====== DATA SUPPLIED ======

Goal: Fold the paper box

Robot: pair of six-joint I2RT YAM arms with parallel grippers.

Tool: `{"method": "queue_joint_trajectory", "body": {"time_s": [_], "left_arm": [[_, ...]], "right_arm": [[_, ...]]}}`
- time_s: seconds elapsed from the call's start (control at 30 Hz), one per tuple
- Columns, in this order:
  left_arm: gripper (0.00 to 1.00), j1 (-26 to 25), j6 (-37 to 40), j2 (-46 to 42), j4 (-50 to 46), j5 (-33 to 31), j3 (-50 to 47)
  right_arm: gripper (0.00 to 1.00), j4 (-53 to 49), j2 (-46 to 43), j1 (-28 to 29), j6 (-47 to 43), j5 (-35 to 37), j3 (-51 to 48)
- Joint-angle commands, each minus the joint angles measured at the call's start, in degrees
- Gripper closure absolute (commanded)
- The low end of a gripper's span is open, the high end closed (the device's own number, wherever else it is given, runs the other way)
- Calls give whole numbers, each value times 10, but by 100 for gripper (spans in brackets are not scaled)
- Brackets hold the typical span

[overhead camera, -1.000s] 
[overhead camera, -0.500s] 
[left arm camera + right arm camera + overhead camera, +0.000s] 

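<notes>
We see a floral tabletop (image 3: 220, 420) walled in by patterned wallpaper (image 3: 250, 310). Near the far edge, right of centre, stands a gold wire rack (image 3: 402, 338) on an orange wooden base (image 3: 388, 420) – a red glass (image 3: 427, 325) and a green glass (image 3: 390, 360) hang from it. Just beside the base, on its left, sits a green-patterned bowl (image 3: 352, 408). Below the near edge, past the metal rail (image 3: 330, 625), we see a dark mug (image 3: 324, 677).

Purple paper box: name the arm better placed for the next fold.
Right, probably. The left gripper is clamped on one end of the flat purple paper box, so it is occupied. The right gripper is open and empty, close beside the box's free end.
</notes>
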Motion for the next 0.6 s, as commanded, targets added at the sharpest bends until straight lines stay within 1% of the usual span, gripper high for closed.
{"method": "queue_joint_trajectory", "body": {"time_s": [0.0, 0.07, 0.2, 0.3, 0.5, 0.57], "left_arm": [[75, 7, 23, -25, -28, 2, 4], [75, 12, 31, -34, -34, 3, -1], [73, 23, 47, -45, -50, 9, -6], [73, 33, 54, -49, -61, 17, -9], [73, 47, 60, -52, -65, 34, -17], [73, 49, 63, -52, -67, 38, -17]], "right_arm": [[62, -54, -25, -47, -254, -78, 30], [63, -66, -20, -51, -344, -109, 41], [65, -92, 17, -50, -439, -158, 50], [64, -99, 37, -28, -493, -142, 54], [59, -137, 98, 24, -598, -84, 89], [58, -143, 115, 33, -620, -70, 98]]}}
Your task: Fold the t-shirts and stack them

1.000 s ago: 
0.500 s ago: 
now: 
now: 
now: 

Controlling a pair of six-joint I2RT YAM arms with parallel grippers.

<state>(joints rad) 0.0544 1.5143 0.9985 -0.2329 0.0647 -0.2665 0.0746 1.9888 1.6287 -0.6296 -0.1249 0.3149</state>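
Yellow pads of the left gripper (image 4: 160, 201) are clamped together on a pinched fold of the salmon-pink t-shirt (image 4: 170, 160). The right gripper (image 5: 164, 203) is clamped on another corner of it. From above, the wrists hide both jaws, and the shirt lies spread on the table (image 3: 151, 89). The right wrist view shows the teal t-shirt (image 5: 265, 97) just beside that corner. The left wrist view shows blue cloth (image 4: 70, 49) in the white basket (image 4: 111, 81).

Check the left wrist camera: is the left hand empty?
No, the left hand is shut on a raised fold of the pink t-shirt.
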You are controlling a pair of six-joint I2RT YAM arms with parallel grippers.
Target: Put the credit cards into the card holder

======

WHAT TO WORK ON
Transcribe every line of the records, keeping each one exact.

ANSWER TO THE PROBLEM
Goal: Fold the paper box

Robot: pair of six-joint I2RT YAM arms with parallel grippers.

Tool: `{"method": "queue_joint_trajectory", "body": {"time_s": [_], "left_arm": [[_, ...]], "right_arm": [[_, ...]]}}`
- time_s: seconds elapsed from the call's start (control at 30 Hz), one per tuple
- Columns, in this order:
  left_arm: gripper (0.00 to 1.00), j1 (-26 to 25), j6 (-37 to 40), j2 (-46 to 42), j4 (-50 to 46), j5 (-33 to 31), j3 (-50 to 47)
  right_arm: gripper (0.00 to 1.00), j4 (-53 to 49), j2 (-46 to 43), j1 (-28 to 29), j6 (-47 to 43), j5 (-35 to 37), j3 (-51 to 48)
- Joint-angle commands, each minus the joint angles measured at the call's start, in degrees
- Gripper closure absolute (commanded)
- The low end of a gripper's span is open, the high end closed (the device's own number, wherever else it is given, runs the other way)
- Calls give whole numbers, each value times 10, but by 100 for gripper (spans in brackets are not scaled)
- Brackets hold the typical span

[overhead camera, -1.000s] 
[overhead camera, -0.500s] 
[left arm camera + right arm camera + overhead camera, +0.000s] 

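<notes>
We see a floral tabletop (image 3: 220, 420) walled in by patterned wallpaper (image 3: 250, 310). Near the far edge, right of centre, stands a gold wire rack (image 3: 402, 338) on an orange wooden base (image 3: 388, 420) – a red glass (image 3: 427, 325) and a green glass (image 3: 390, 360) hang from it. Just beside the base, on its left, sits a green-patterned bowl (image 3: 352, 408). Below the near edge, past the metal rail (image 3: 330, 625), we see a dark mug (image 3: 324, 677).

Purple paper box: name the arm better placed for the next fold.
Right, probably. The left gripper is clamped on one end of the flat purple paper box, so it is occupied. The right gripper is open and empty, close beside the box's free end.
</notes>
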Motion for the next 0.6 s, as commanded, targets added at the sharpest bends until straight lines stay within 1% of the usual span, gripper high for closed.
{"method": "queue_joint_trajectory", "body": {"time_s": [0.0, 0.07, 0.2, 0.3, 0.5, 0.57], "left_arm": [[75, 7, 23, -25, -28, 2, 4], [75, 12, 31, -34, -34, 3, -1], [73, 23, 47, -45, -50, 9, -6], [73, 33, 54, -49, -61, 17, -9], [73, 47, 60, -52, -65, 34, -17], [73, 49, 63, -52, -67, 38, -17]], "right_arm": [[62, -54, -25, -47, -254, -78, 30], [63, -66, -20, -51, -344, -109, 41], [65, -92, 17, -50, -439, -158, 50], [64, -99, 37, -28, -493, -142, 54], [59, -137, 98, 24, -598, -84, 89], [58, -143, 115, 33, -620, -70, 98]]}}
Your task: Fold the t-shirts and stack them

1.000 s ago: 
0.500 s ago: 
now: 
now: 
now: 

Controlling a pair of six-joint I2RT YAM arms with parallel grippers.

<state>(joints rad) 0.0544 1.5143 0.9985 -0.2329 0.0647 -0.2665 0.0746 1.9888 1.6287 -0.6296 -0.1249 0.3149</state>
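Yellow pads of the left gripper (image 4: 160, 201) are clamped together on a pinched fold of the salmon-pink t-shirt (image 4: 170, 160). The right gripper (image 5: 164, 203) is clamped on another corner of it. From above, the wrists hide both jaws, and the shirt lies spread on the table (image 3: 151, 89). The right wrist view shows the teal t-shirt (image 5: 265, 97) just beside that corner. The left wrist view shows blue cloth (image 4: 70, 49) in the white basket (image 4: 111, 81).

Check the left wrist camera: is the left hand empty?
No, the left hand is shut on a raised fold of the pink t-shirt.
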You are controlling a pair of six-joint I2RT YAM arms with parallel grippers.
Target: Put the credit cards into the card holder

What the exercise asked for has been given in full.